同居猫がいる場合は、感染猫との接触を避ける(ケンカ防止のために去勢・避妊手術をうけておく)
定期健診を必ず受け、何か変化があればすぐに病院へ連絡する
【猫免疫不全症症候群】
通称「猫エイズ」とも呼ばれる病気です。
FIV(Feline immunodeficiency virus = ネコ免疫不全ウイルス)に感染する事により、ネコおよびネコ属の哺乳類(トラなど)が引き起こす諸症状を指します。
初期ではほとんど無症状なので感染に気がつかないことが多く、感染猫が他の病気(カゼや猫白血病など他の感染症)で受診して検査で、感染がわかる場合が多い。
名前の通り「免疫」機能が「不全」状態になってしまうため、通常であれば何ら問題ない細菌やウイルス等で非常に重い症状を出してしまったり、腫瘍細胞の増殖を抑えられなかったりした結果死に至る病気です。
免疫系に影響するため病気や怪我が治りにくい、体重の減少、下痢、肺炎、リンパの腫れ、がんなど様々な症状がみられます
ほか約50%に口内炎や歯肉炎など口腔疾患がみられ、貧血、慢性の鼻炎や腸炎、結膜炎なども多く、まれに、皮膚疾患、膀胱炎、外耳炎、神経疾患などもあります
感染経路:ウイルスは唾液に多く含まれるため、感染猫とのケンカによる咬み傷から感染します。
母猫がエイズキャリアでも感染する子猫は少なく、もし母親や同居猫がエイズキャリアで他の猫とのグルーミングや、食器、トイレを一緒に使っても感染しにくいといわれています。
治療:無症状の場合は治療は必要ありません
症状により適切な治療をします。
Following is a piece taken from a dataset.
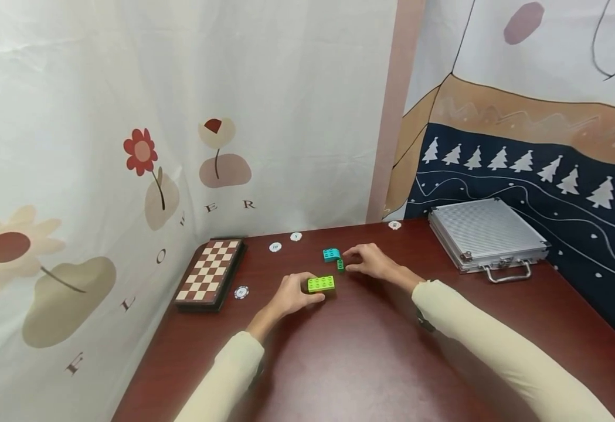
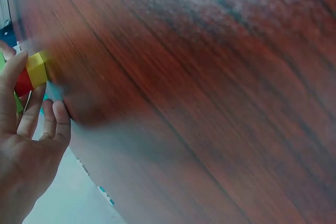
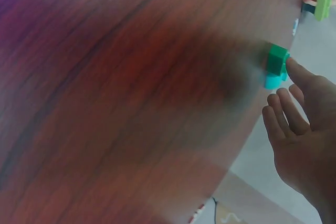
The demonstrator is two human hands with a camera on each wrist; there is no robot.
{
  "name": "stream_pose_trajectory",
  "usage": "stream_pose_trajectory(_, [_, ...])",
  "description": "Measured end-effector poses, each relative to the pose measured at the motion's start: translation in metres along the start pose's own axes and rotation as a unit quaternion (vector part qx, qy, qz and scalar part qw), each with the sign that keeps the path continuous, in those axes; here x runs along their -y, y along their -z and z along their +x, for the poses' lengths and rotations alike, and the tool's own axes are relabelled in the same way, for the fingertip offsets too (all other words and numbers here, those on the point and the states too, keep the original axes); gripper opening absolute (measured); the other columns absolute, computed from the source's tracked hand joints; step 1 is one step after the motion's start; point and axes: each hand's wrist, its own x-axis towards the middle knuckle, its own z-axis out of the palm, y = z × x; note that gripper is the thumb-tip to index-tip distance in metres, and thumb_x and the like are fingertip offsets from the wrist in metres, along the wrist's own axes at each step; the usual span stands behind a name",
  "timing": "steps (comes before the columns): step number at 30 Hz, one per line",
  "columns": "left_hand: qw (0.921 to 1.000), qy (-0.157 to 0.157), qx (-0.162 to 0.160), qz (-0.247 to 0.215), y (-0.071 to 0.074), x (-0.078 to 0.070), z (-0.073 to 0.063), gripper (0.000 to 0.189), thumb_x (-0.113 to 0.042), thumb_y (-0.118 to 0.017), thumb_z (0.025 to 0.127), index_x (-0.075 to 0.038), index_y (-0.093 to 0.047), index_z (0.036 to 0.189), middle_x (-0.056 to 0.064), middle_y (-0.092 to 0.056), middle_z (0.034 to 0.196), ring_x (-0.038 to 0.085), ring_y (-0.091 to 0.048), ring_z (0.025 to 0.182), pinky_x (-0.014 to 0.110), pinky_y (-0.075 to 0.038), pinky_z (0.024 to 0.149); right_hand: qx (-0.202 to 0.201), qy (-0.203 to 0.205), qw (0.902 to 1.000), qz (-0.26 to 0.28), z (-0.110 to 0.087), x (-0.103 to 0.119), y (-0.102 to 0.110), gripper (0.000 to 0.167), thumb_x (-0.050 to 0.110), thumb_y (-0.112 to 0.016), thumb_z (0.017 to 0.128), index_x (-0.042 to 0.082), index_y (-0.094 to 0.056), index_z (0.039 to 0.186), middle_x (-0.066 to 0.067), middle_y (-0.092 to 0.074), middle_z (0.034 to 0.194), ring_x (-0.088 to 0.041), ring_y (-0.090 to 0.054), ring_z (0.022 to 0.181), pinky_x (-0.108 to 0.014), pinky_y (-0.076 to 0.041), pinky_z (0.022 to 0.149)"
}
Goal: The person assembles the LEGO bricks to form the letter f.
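Observation:
My left hand point(image 1: 291, 296) grips a small stack of toy building bricks between thumb and fingers. Its top is a lime green studded brick point(image 1: 320, 285); the left wrist view shows a red brick point(image 2: 23, 83) and a yellow brick point(image 2: 37, 71) below it. A little farther back, a small green brick point(image 1: 340, 265) sits right by a turquoise brick point(image 1: 331, 254). My right hand point(image 1: 373, 261) is just right of these two, fingers loosely bent with nothing between them. In the right wrist view its thumb tip overlaps the edge of the green brick point(image 3: 276, 60).
A folded chessboard box point(image 1: 211, 272) lies at the table's left. Several poker chips are scattered about, one point(image 1: 241, 292) beside the box and another point(image 1: 394, 225) at the back edge. A silver case point(image 1: 489, 234) stands at the back right. Printed cloths hang behind the table.

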Motion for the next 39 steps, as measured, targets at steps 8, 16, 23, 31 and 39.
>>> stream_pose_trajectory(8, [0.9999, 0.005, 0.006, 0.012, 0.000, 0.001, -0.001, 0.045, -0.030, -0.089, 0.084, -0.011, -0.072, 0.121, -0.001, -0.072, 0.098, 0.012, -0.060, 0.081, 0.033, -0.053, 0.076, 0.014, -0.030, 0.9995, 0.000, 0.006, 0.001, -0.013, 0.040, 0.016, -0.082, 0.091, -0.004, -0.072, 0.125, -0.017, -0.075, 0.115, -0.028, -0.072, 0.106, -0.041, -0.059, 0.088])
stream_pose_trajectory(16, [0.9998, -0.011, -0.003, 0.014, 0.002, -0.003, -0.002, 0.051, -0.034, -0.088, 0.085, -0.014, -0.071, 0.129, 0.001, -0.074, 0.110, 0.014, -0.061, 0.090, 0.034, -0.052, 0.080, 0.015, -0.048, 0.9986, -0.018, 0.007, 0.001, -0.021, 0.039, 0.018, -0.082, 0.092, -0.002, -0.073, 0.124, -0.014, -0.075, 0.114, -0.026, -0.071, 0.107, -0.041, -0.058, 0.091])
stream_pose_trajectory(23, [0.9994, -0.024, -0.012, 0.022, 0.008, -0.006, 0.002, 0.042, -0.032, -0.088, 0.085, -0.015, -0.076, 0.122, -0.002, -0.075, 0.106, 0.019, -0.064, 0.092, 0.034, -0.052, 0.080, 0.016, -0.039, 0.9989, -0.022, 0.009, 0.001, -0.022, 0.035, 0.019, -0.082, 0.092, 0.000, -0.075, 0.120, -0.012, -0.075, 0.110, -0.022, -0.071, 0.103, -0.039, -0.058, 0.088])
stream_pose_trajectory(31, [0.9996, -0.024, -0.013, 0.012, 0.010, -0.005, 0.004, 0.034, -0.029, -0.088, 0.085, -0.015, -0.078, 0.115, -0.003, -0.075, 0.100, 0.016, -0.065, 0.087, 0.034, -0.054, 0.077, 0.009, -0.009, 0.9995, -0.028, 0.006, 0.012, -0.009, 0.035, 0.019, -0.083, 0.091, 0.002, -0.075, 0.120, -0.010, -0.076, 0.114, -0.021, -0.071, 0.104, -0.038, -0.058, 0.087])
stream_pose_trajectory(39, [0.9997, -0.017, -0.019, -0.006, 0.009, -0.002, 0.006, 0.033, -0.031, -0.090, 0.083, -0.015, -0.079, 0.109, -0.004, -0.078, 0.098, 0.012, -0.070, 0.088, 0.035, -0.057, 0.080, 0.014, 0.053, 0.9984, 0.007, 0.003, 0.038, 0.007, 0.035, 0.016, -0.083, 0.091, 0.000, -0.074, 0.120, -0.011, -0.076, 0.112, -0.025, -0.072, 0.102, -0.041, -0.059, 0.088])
インターフェロン治療でウイルスを弱め、猫の免疫力を高めることを行うことも有効です。
ストレスの少ない生活をさせ、十分な栄養を与える
予防:ワクチン接種が有効
(2008年に猫免疫不全ウイルス感染症のワクチンが日本でも発売になりました)
完全室内飼いへ変更し、すでに感染している猫との接触をさせない
ケンカ防止のために去勢・避妊手術を受ける
☆当院では・・・
3種混合ワクチン
【猫ウイルス性鼻気管炎】
【猫カリシウイルス感染症】
【猫汎白血球減少症】
6種混合ワクチン
【猫ウイルス性鼻気管炎】
【猫カリシウイルス感染症】[3種類]
【猫汎白血球減少症】
【猫白血病ウイルス感染症】
猫エイズ予防注射
【猫免疫不全症症候群】
・初めての年には3回接種し、次の年から1年に1回接種を行います。
・・・を予防できるワクチンを接種することができます。